If the log were allowed to grow forever, recovery would become slower and slower. Checkpoints are a background process that periodically creates a point of partial durability.

A checkpoint does the following:

  1. Temporarily stops new transactions from starting.
  2. Writes a BEGIN_CHECKPOINT record to the WAL, containing the current ATT and DPT.
  3. Flushes all dirty pages from the buffer pool to disk.
  4. Writes an END_CHECKPOINT record to the WAL.

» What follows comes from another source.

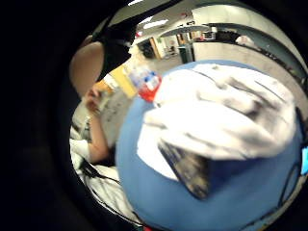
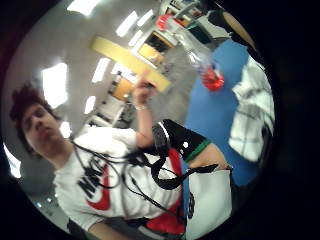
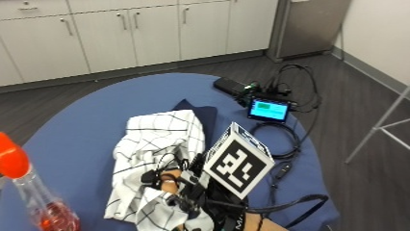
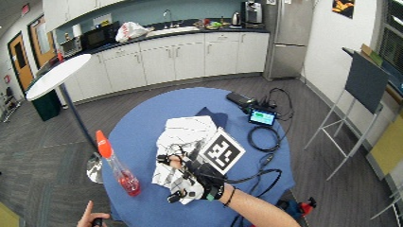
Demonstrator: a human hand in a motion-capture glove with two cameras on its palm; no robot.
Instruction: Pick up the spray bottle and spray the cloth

Once a checkpoint is complete, the RecoveryManager knows that all changes described in log records before the BEGIN_CHECKPOINT record are safely on disk. Therefore, those older parts of the WAL file are no longer needed for recovery and can be truncated or recycled, keeping the recovery process efficient.


For Study & Discussion

  1. Repeating History: The Redo phase re-applies changes from all transactions, including those that will be undone later (the "losers"). This seems wasteful. Why is this "repeating history" approach a core principle of ARIES? What would go wrong if we tried to only redo changes from committed transactions?

  2. Compensation Log Records (CLRs): What specific problem would occur if the system crashed during the Undo phase and we didn't write CLRs? How does a CLR's "redo-only" nature make the recovery process idempotent and robust against repeated crashes?

  3. Checkpointing Frequency: What are the performance trade-offs between checkpointing very frequently versus very infrequently? Consider both normal runtime performance and the time it takes to recover after a crash.

  4. Programming Exercise: Add a new WAL record type. For example, a HeapReclaim record that logs the physical removal of a dead tuple by a vacuum process. To do this, you would need to: a. Add a variant to the HeapRecordPayload enum in wal_record.rs. b. Update the codec functions to handle its serialization. c. Decide what information the HeapReclaim record needs to contain. d. Implement the redo logic for this new record in the appropriate ResourceManager. What should happen when you redo a HeapReclaim record?